WHAT YOU SHOULD DO:
Please report every line in the entries that contains the string "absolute".

*** Opening of DATA UNDER STUDY ***

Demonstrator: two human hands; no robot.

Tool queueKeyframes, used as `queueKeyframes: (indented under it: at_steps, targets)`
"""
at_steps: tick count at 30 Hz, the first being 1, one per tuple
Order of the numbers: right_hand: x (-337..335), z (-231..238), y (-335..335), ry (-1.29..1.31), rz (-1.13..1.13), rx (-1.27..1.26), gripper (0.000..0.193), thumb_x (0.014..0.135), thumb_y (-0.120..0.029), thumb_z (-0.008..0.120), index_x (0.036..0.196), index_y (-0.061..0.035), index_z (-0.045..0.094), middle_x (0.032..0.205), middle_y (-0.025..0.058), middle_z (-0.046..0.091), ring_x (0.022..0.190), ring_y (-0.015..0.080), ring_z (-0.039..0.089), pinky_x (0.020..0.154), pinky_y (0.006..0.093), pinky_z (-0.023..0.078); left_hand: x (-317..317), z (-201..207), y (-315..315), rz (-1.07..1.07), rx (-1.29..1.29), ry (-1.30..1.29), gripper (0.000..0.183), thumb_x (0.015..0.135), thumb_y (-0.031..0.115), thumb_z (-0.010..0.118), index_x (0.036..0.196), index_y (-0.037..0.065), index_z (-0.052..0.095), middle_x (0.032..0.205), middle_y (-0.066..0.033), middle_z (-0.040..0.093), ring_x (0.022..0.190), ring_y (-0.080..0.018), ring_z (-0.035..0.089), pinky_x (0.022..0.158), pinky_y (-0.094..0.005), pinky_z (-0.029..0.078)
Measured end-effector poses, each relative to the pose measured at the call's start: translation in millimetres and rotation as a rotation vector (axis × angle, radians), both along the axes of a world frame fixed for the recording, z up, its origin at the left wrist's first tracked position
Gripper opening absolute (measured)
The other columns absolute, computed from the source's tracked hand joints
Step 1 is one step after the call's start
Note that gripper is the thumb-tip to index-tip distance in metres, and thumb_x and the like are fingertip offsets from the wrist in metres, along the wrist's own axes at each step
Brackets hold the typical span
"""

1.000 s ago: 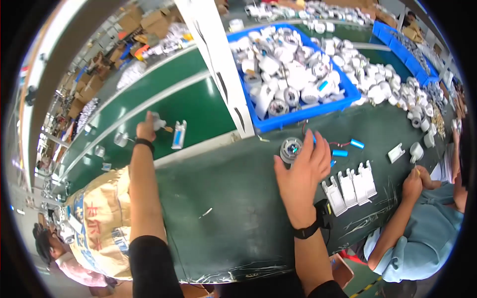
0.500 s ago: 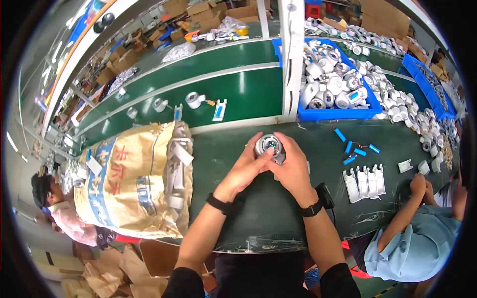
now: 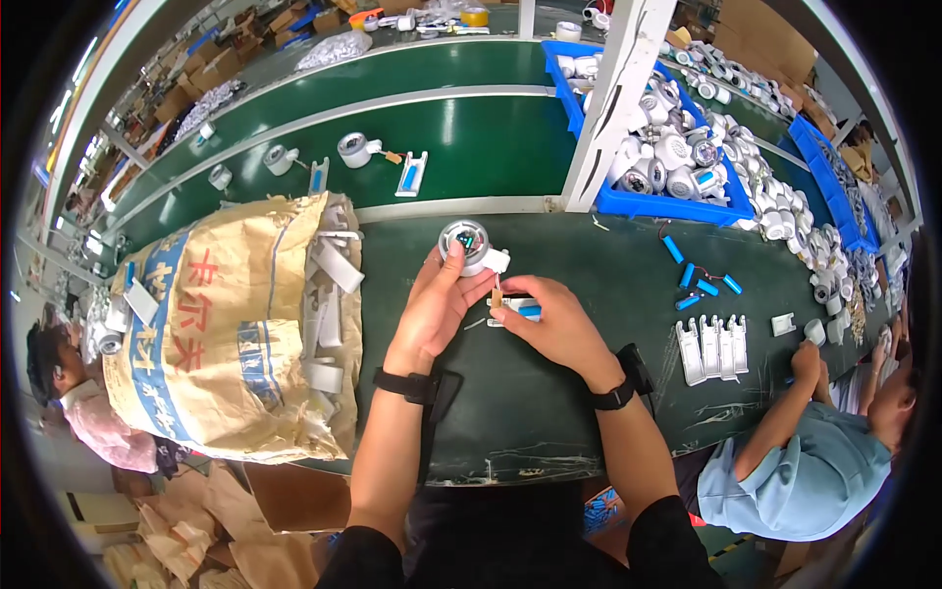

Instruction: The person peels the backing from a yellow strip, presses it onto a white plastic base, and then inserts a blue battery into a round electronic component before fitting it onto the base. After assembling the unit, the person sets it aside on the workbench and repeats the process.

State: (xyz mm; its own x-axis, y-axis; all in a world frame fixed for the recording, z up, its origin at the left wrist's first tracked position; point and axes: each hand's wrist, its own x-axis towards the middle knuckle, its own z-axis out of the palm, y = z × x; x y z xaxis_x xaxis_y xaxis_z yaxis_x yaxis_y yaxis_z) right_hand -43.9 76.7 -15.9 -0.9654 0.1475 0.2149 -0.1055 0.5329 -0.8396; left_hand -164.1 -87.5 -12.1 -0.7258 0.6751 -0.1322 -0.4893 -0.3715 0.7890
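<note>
My left hand [image 3: 430, 312] is closed round a round white device head [image 3: 483, 257], its thumb on the open face, where green electronics show. A short neck on the head points right. From it a thin wire runs down to a small brown piece [image 3: 497, 296], pinched between the thumb and fingers of my right hand [image 3: 557, 326]. Partly hidden behind those fingers, a white plastic shell with a blue battery cell [image 3: 530, 311] lies on the green bench.
A large tan sack [image 3: 221, 344] of white parts stands at left. To the right lie blue cells [image 3: 708, 287] and a row of white shells [image 3: 710, 350]. A blue bin [image 3: 677, 209] of white heads sits behind a post [image 3: 618, 98]. A co-worker [image 3: 805, 471] works at right.
Both hands were together on the device head; now my left hand holds it further left, and my right hand has moved down to the brown piece. The view has shifted slightly.
</note>
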Motion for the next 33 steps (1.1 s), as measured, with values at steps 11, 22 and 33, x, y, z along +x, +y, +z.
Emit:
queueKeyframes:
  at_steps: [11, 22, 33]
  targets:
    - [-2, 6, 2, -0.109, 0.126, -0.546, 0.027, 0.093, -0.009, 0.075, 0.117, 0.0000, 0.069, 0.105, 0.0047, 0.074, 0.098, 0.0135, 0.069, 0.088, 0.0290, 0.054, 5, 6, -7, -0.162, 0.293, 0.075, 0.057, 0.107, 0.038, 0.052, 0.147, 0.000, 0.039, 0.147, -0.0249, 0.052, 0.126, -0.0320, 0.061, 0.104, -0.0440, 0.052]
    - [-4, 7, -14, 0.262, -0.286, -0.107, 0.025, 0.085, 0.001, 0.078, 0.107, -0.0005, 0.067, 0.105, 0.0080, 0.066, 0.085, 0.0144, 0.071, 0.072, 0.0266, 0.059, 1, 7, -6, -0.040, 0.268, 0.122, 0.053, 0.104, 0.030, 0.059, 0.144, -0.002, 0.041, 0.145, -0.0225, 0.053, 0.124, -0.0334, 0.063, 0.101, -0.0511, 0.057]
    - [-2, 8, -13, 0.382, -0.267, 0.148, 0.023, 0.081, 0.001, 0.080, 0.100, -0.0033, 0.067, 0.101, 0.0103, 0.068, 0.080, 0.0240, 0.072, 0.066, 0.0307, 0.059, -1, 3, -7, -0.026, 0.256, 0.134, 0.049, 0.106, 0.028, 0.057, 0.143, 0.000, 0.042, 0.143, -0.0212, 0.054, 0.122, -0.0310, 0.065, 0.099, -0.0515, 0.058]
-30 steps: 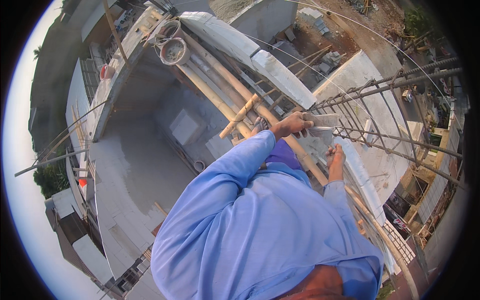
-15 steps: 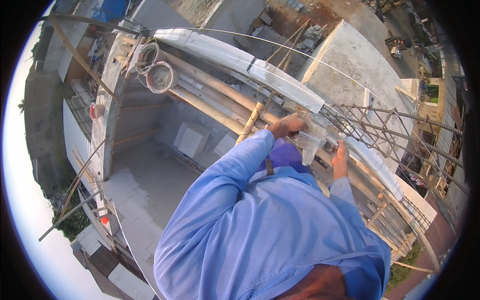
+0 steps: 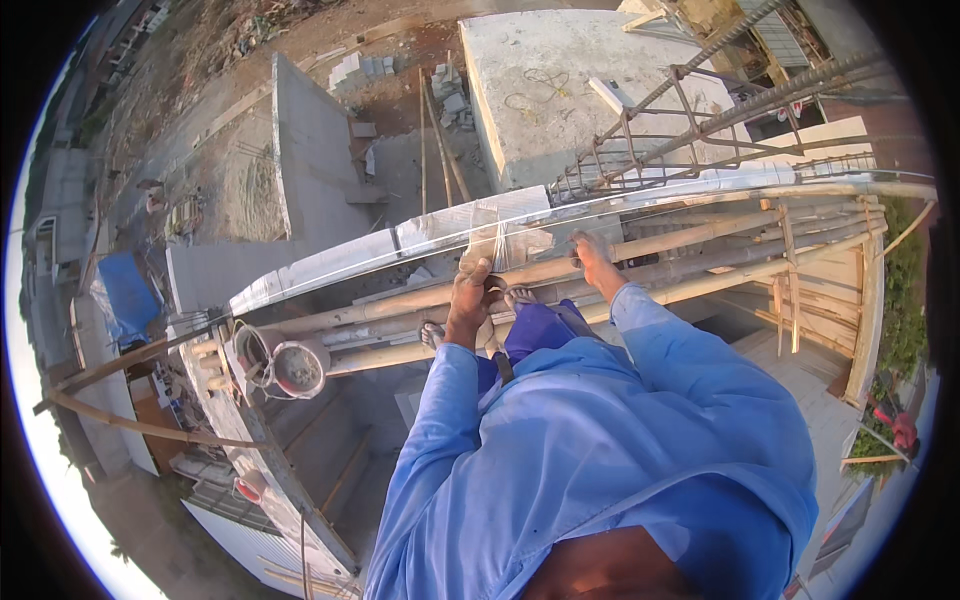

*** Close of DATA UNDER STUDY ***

TASK RESULT:
Gripper opening absolute (measured)
The other columns absolute, computed from the source's tracked hand joints

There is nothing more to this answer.